In large-scale public health systems, accountability and auditability are critical; authorities must justify actions based on AI insights. By explaining the contributing factors behind each alert, Predis becomes not just a detection tool, but a reliable decision-support system aligned with regulatory and operational expectations.
5. How can researchers understand and trust machine learning model outputs without seeing the raw data when they use Tiga’s ShareMind?
Researchers using ShareMind do not access raw health data, but they can still understand and trust model outputs through secure, privacy-preserving analytics and transparent reporting mechanisms. The platform executes approved machine learning algorithms within a controlled environment where data never leaves the secure infrastructure. Researchers receive aggregated results, statistical summaries, model performance metrics, and explainability outputs instead of identifiable records.
Built-in validation tools, such as feature importance analysis, model coefficients, and confidence intervals, help interpret how predictions are generated. Standardized, predefined analytical pipelines reduce methodological ambiguity and ensure reproducibility. Access controls, logging, and audit trails provide traceability of every analysis request.
Because computation occurs close to the data under strict governance rules, institutions maintain compliance while enabling scientific insight. This architecture allows researchers to trust the integrity, robustness, and transparency of results without compromising data privacy.
6. What do you think about the capability of XAI in improving proactive population health management in the future?
XAI will be a key enabler of proactive population health management in the future.
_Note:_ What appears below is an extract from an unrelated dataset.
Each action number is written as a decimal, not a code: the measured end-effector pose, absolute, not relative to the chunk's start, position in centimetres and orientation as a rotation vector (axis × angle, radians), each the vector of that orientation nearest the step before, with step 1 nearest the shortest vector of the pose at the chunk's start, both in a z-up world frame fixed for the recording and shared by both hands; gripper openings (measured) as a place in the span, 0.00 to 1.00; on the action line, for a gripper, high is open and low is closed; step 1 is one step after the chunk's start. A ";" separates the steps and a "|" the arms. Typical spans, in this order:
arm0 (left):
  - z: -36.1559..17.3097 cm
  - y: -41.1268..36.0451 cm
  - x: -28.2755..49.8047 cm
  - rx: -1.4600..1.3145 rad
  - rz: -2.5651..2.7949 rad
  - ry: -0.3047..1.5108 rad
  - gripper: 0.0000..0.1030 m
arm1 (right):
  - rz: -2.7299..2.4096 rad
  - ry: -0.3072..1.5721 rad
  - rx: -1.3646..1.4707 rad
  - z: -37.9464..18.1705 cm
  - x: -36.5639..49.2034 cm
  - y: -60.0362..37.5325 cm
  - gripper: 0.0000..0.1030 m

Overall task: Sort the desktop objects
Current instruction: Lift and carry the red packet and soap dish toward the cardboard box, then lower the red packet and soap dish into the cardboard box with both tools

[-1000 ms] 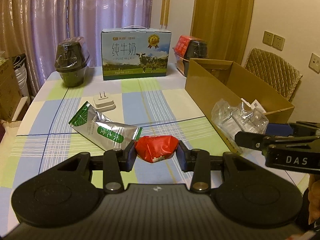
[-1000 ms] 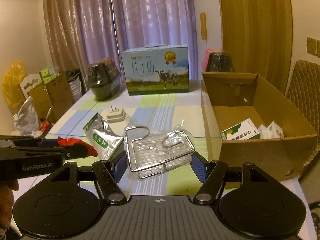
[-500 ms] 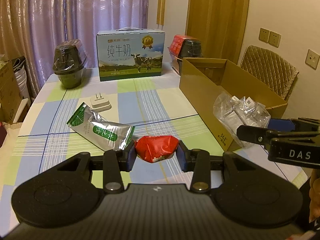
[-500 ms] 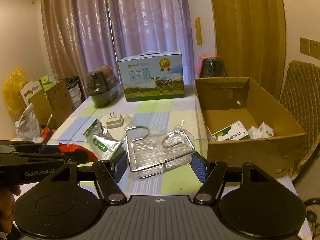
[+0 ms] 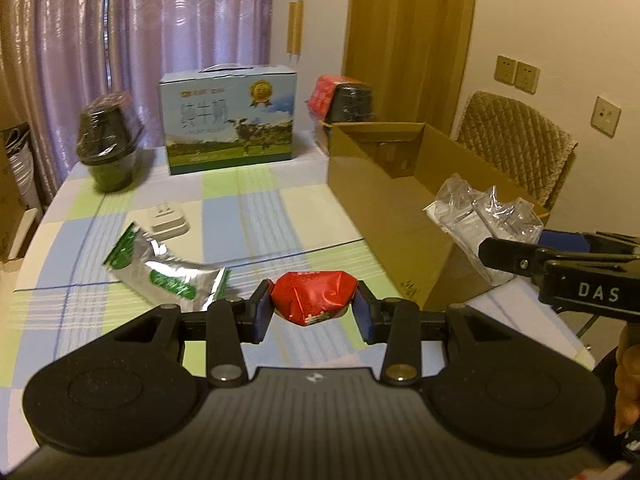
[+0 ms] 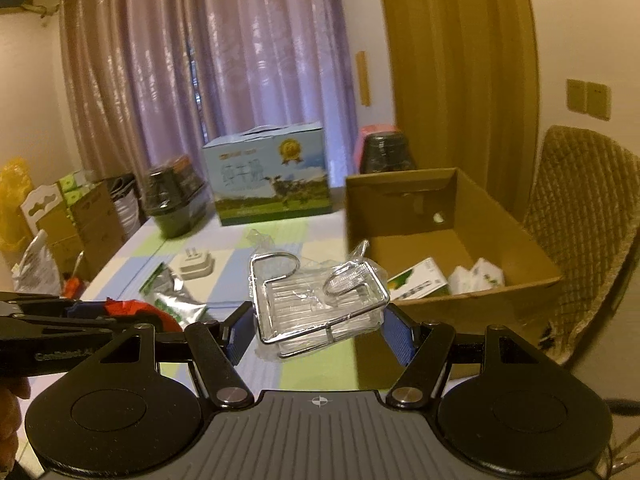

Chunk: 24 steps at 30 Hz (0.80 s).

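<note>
Right hand-held gripper [image 6: 318, 326] grips the bagged wire rack [image 6: 320, 304], held above the desk [image 6: 320, 372] beside the cardboard box [image 6: 516, 240]; left hand-held gripper [image 5: 313, 312] clamps the red packet [image 5: 313, 297]. Clear the box's near wall before you release; loose plastic may snag.

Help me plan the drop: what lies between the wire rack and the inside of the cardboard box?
Only the box's near-left corner and rim, in the right wrist view; the rack hangs just beside it.

A home dining room: checked tablecloth [image 5: 260, 208], curtains [image 5: 120, 40], quilted chair [image 5: 516, 140].
</note>
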<state>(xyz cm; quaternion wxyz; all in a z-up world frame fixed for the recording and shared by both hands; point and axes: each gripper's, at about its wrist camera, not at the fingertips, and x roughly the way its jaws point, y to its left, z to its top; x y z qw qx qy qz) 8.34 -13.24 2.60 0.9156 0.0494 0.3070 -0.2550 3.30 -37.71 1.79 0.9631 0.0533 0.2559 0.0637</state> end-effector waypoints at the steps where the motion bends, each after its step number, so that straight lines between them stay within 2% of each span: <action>1: 2.7 -13.7 8.4 0.100 -0.535 0.631 0.35 | 0.120 0.516 0.108 1.9 3.3 -38.1 0.63; 24: 5.1 -25.3 11.4 0.138 -0.718 0.597 0.35 | -0.004 0.498 0.123 2.7 6.8 -47.7 0.63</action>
As predictive models forecast disease outbreaks, chronic risk clusters, or resource shortages, decision-makers will need to understand the drivers behind these projections. XAI can reveal which demographic, behavioral, environmental, or prescription-related factors contribute most to emerging risks.
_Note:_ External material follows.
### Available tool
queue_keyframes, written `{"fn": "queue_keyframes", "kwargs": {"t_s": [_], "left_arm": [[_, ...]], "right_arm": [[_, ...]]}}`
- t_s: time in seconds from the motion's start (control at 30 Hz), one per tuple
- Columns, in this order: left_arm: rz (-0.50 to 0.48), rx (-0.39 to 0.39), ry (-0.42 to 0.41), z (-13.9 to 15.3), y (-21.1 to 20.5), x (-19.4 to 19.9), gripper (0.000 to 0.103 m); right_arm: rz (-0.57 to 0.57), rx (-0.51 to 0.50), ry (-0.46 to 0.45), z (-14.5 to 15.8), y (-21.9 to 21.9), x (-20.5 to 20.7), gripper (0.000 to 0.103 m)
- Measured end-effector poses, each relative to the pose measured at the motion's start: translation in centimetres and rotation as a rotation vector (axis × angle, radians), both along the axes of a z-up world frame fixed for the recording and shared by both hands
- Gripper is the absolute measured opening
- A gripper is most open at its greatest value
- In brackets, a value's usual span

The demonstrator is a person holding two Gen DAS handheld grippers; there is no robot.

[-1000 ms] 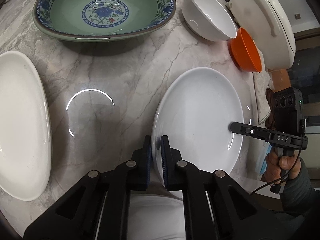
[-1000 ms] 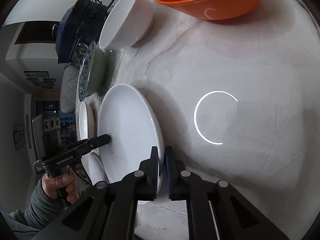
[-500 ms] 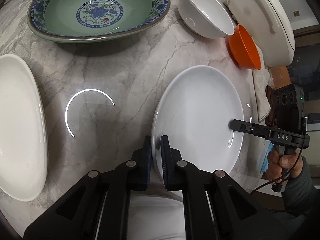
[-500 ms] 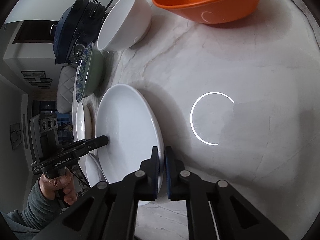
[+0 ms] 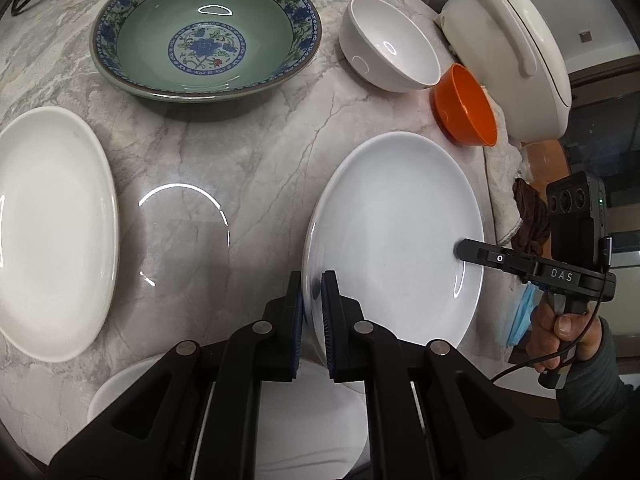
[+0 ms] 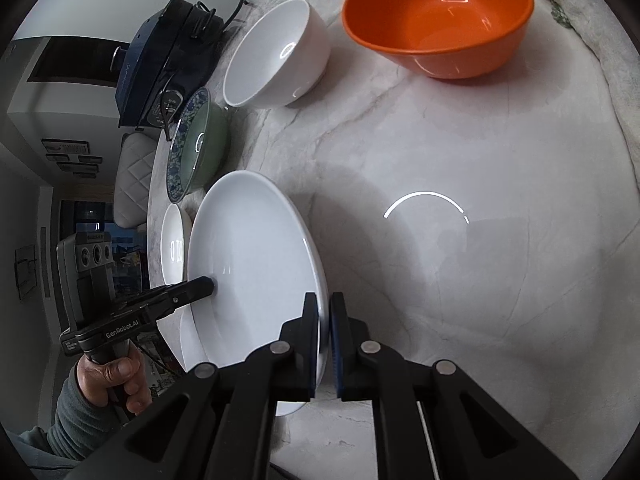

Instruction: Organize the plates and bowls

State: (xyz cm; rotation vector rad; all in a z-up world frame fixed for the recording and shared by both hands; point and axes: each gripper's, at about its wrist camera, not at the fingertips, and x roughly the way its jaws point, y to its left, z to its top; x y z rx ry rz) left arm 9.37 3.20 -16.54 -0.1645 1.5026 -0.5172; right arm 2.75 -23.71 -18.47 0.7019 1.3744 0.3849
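Marble tabletop (image 5: 248, 152) under me. White plate (image 5: 392, 232) gripped at opposite rims: my left gripper (image 5: 312, 296) pinches its near edge, my right gripper (image 6: 324, 320) clamps the far edge, jaws closed tight on the rim. Since a second ago, plate sits higher off the marble; green patterned bowl (image 5: 208, 28) unmoved.

Black two-finger tools, grey sleeves

Left tool (image 5: 312, 300) has blue ribbed pads and silver screws; right tool (image 5: 460, 249) reads "DAS", with a cable.
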Motion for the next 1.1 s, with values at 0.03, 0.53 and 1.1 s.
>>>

This transparency enables earlier, more targeted interventions rather than reactive responses. It also helps policymakers evaluate whether trends are medically meaningful, socially driven, or data-related artifacts. By exposing bias or regional disparities, XAI supports more equitable health strategies.
In large-scale systems, explainability strengthens accountability and public trust in AI-assisted public health decisions. Ultimately, XAI will transform predictive analytics from a forecasting tool into a transparent, evidence-based strategic planning instrument for sustainable population health management.
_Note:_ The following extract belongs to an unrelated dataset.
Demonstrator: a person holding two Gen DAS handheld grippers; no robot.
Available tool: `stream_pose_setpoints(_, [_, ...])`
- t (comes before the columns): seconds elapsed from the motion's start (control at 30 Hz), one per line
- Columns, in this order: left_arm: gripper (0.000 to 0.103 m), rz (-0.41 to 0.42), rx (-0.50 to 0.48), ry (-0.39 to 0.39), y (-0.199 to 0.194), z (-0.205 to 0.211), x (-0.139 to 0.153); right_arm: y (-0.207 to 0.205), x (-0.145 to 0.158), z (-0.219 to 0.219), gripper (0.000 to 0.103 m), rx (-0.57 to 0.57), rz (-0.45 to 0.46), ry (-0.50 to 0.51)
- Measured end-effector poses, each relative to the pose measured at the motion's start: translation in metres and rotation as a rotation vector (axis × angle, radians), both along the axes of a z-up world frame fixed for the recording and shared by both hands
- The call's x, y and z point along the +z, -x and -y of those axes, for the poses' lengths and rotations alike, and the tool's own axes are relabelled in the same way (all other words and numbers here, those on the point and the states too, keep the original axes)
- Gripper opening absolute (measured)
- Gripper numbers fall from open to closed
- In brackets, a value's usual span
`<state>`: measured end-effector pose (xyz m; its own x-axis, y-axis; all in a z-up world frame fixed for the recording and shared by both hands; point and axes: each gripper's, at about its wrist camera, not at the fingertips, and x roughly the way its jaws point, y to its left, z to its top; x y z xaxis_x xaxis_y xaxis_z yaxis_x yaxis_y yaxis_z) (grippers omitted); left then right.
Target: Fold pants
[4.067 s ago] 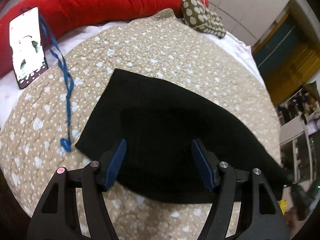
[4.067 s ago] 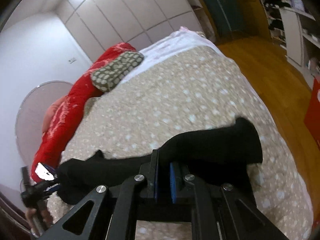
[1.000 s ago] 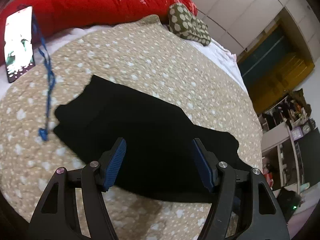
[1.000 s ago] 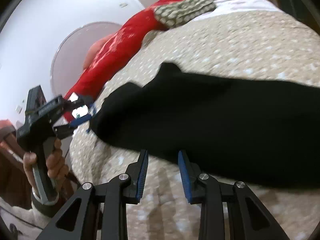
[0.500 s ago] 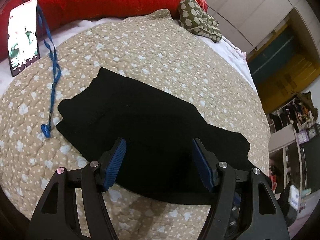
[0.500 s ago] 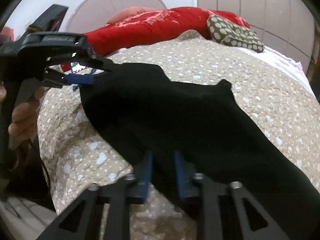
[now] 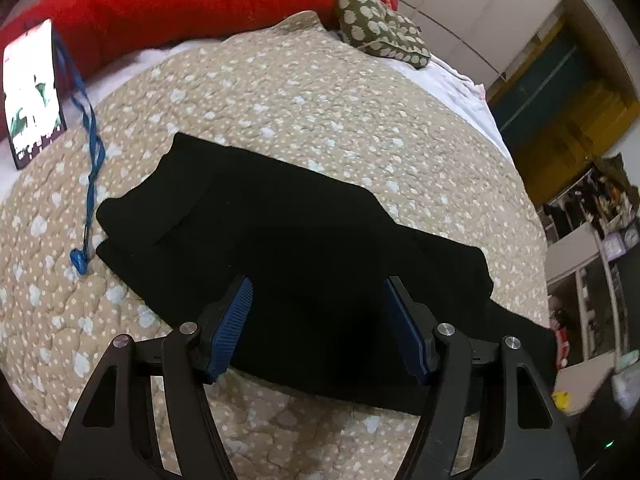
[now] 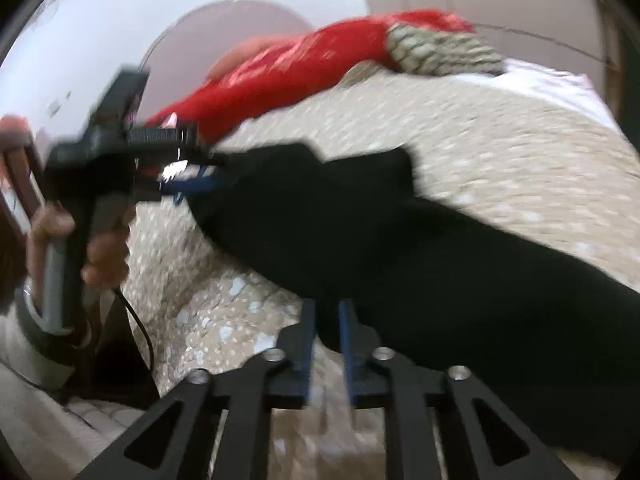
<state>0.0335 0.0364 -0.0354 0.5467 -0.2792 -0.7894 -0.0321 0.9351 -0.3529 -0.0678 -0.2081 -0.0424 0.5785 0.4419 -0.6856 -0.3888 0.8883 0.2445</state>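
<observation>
With one end of the black pants (image 7: 304, 256) now folded over on the bed (image 7: 304, 92), my right hand-held gripper (image 8: 326, 344) is opening off the near edge while my left hand-held gripper (image 7: 320, 320) hovers released, so another fold likely follows.

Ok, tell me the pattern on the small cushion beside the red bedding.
Olive green with pale, whitish spots; the cushion shows best in the left wrist view.

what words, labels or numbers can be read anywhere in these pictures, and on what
None can be read.
Lit screen of the black phone on the bed: only shapes and small icons, too small to read.
Small purple items on the white shelf: too small and blurred.
Black handheld left gripper: blurred, any marking unreadable.
</observation>
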Motion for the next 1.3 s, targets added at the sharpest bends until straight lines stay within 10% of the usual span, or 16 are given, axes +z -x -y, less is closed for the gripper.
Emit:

Key Points of the Interview
- Transition from Black-Box to Transparent Models: XAI eliminates the opacity of traditional AI by making the variables behind a prediction, such as specific biomarkers or prescription patterns visible to users. Instead of offering a result without context, it allows health authorities to see the underlying drivers of a risk alert, transforming a "black-box" output into an interpretable and auditable insight.
- Human-in-the-Loop and Clinical Trust: XAI enables healthcare professionals to validate AI recommendations against their own expertise. This approach ensures that AI serves as a collaborative decision-support tool that augments rather than replaces human judgment.
- Future of Proactive Population Health Management: XAI supports targeted and preventive healthcare strategies by revealing the demographic, environmental, or behavioral drivers behind forecasted outbreaks or chronic risk clusters. It allows policymakers to implement evidence-based interventions that address specific factors rather than relying on generalized assumptions.
This insightful interview with Yalın Yalıç shows that Explainable AI turns AI from an opaque mechanism into a transparent, evidence-based partner. This technology empowers healthcare stakeholders to manage population health proactively by providing the ‘why’ behind every alert.
Let’s shape the future together, as always!